Even in the field of study of Psychology, dreams remain a significant question mark. If we enter under measurable conditions in this field, from the outset, we could achieve specific goals when sleeping. At a far end, treat health problems, support the therapeutic psychological processes or attack mental illness root.
According to him psychologist Ken Paller, Northwestern University, it is now possible to establish communication in real time:
“We found that people in REM sleep can interact with an experimenter and communicate in real time. We have also shown that dreamers are able to understand questions, participate in working memory operations and produce answers. “
For the research, we worked with a sample of 36 people in four different laboratories. One of the volunteers suffered from narcolepsy, and reported frequent lucid dreams. The deeper stages out of surveillance were monitored with electroencephalogram (EEG), through which, it was possible to interact with the individuals studied.
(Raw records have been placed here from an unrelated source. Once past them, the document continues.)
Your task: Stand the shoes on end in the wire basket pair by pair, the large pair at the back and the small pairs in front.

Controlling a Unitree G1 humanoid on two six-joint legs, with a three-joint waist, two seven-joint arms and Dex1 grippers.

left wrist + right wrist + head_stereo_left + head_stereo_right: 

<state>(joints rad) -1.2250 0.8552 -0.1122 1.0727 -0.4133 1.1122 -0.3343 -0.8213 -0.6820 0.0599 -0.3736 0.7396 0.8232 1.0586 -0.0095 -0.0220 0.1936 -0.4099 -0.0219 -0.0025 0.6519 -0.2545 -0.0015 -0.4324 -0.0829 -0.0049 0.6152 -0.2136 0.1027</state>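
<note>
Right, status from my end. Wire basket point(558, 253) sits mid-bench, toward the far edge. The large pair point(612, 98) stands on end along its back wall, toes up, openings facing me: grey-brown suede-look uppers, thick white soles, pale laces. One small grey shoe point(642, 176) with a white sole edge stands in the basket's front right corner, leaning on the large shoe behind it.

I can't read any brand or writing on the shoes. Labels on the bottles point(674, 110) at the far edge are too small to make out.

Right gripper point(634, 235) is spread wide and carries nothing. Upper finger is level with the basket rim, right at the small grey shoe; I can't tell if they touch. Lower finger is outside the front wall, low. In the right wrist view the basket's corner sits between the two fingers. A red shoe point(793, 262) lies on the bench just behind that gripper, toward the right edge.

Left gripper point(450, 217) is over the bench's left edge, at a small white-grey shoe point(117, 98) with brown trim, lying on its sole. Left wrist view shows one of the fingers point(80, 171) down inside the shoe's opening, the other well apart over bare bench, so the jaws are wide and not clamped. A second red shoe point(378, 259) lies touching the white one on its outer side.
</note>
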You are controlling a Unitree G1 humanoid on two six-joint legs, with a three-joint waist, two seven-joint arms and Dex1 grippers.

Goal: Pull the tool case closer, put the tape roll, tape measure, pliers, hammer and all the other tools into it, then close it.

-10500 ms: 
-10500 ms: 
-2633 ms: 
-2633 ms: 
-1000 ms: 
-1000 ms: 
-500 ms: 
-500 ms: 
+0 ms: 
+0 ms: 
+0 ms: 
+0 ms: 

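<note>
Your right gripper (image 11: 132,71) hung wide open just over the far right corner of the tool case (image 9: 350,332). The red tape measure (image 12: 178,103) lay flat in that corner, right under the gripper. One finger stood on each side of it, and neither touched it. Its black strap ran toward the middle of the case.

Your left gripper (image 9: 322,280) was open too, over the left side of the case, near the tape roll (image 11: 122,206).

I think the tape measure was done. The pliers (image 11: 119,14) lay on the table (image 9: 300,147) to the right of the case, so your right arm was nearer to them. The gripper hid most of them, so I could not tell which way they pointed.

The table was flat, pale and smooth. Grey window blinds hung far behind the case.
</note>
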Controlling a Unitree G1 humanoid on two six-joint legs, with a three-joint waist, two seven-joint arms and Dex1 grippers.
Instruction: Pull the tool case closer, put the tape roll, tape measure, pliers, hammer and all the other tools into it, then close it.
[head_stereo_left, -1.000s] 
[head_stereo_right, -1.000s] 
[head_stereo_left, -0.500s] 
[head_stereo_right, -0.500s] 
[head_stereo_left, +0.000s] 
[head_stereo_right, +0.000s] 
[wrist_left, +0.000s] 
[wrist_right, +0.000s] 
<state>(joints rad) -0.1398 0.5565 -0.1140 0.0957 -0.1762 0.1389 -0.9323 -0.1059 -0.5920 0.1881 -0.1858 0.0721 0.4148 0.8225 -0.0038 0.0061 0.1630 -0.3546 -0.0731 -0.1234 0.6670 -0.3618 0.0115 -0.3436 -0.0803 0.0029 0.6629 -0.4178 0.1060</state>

An answer from another plane of consciousness
They were able to answer basic questions, such as whether they spoke English or basic addition. Answers were given through eye movements or facial muscle movements agreed upon in advance. Along the 57 sleep sessions, at least one correct answer to a question was observed in the 47% of the sessions in which the participant confirmed having had this experience.
Karen Konkoly, a neuroscientist from the same institution, highlighted that they managed to find different ways to communicate with the sleeping, even in that different plane of consciousness:
“We put the results together because we feel that combining the results from four different laboratories using different approaches more convincingly attests to the reality of this two-way communication phenomenon.”
Based on the results of the study, the researchers compared trying to interact with people in lucid dreams with trying to communicate with an astronaut in space. This effort can have repercussions at dream analysis, the memory and the therapy psychological or psychiatric to through empirical evidence.